Regina Scheer, Jahrgang 1950 und geborene Berlinerin, hat an der Ost-Berliner Humboldt-Universität Theater- und Kulturwissenschaft studiert und zu Beginn der siebziger Jahre als Redakteurin der Studentenzeitung „Forum“ gearbeitet. Von 1980 bis 1990 war sie Redakteurin der vierteljährlich erscheinenden Literaturzeitschrift „Temperamente“, die sich der jungen DDR-Literatur widmete, soweit dies politisch zugelassen wurde. Nach 1990 veröffentlichte sie Biographien und Sachbücher zur jüdisch-deutschen Geschichte, 2014 erschien ihr erster Roman „Machandel“, in dem sie DDR-Geschichte anhand persönlicher Lebensgeschichten erzählte.
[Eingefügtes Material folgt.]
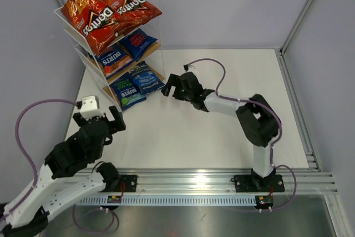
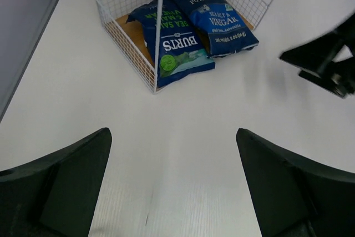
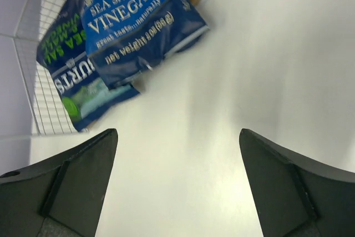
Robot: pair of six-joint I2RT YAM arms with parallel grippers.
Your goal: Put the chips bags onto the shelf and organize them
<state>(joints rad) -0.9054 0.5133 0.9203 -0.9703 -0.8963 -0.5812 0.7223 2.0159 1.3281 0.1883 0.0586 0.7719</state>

Stadthistorie, Sozialgeschichte, jüdischer Widerstand, Nazi-Terror, Verfolgung und Ausgrenzung von Sinti, Arbeitsmigration, Gentrifizierung – Regina Scheer hat viel recherchiert und ihre gesammelten Erkenntnisse in dieses Buch gepackt. Das führt dazu, dass sich lebendige persönliche Schilderungen mit Passagen abwechseln, die sich eher wie historische Lektionen lesen. Und auch das spezifische Milieu des Wedding, das den Bezirk von anderen Gegenden Berlins unterschieden hat, kommt mitunter zu kurz. Dunkle Mietskasernen mit vier, fünf Hinterhöfen, Arbeiterfamilien, die sich Stube und Küche mit einem zahlenden „Schlafburschen“ teilten, höchste Wählerstimmenanteile für die häufig atheistischen Sozialdemokraten und Kommunisten, das erste Krematorium Berlins, initiiert von Freidenkern – im Wedding war nicht unbedingt viel Platz für Gott.
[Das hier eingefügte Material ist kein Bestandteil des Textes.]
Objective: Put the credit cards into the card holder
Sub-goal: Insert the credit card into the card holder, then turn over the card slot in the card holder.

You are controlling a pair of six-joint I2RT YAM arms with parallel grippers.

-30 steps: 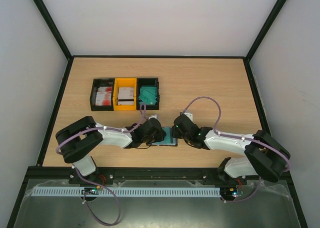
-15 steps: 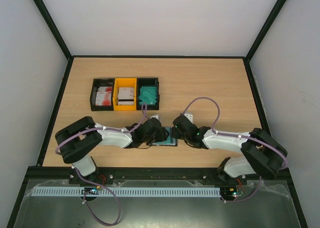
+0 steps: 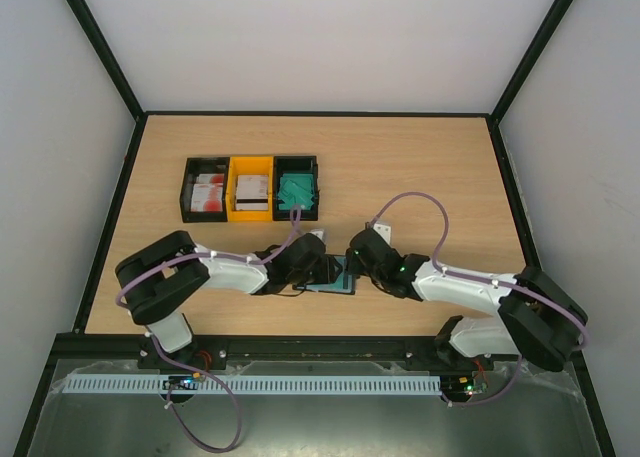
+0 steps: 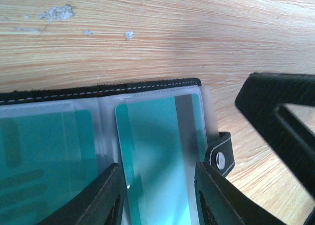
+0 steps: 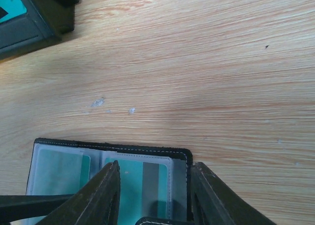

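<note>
The black card holder [image 3: 333,288] lies unfolded on the table between my two grippers. In the left wrist view its clear sleeves hold a teal credit card [image 4: 44,151] on the left and a second teal credit card [image 4: 152,136] with a grey stripe on the right. My left gripper [image 4: 157,188] hangs open right over that right-hand card, one finger on each side. My right gripper [image 5: 153,185] is open too, just above the same sleeve [image 5: 130,178] near the holder's corner. The snap tab [image 4: 221,156] sticks out to the right.
Three joined bins stand behind: a black one with red-and-white cards [image 3: 208,192], a yellow one with white cards [image 3: 252,190], and a black one with teal cards [image 3: 297,189]. A corner of that bin [image 5: 34,23] shows in the right wrist view.
Both grippers have opened wider over the card holder. The right arm has shifted slightly to the right. The holder has stayed in place.
</note>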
Die Handlungsstränge sind miteinander verwoben, aktuelle Begegnungen und Rückblicke wechseln. Da ist Leo, der vor 70 Jahren nach Israel emigrierte und nun, begleitet von seiner Enkelin Nira, zum ersten Mal nach Berlin zurückkehrt. NIra trifft hier Amir, der in der Stadt einen Falaffel-Imbiss betreibt, sie beiden gehören einer neuen Generation an, die einen anderen Blick auf die Stadt haben. Für Leo ist Berlin dagegen mit zahllosen Erinnerungen verbunden, an die Zeit der Verfolgung und der Arbeit im Untergrund mit seinem Freund Manfred. Gertrud, die damals ihr Versteck entdeckte, wohnt noch heute im Haus in der Utrechter Straße. Dann ist da Laila, deren Siniti-Familie hier einst wohnte und die Verfolgung noch heute erfährt. Viele Lebensgeschichten, die mit dem Haus verbunden waren, sind schon zu Ende gegangen, nun geht auch die Geschichte des Hauses selbst zu Ende, der Abriss droht.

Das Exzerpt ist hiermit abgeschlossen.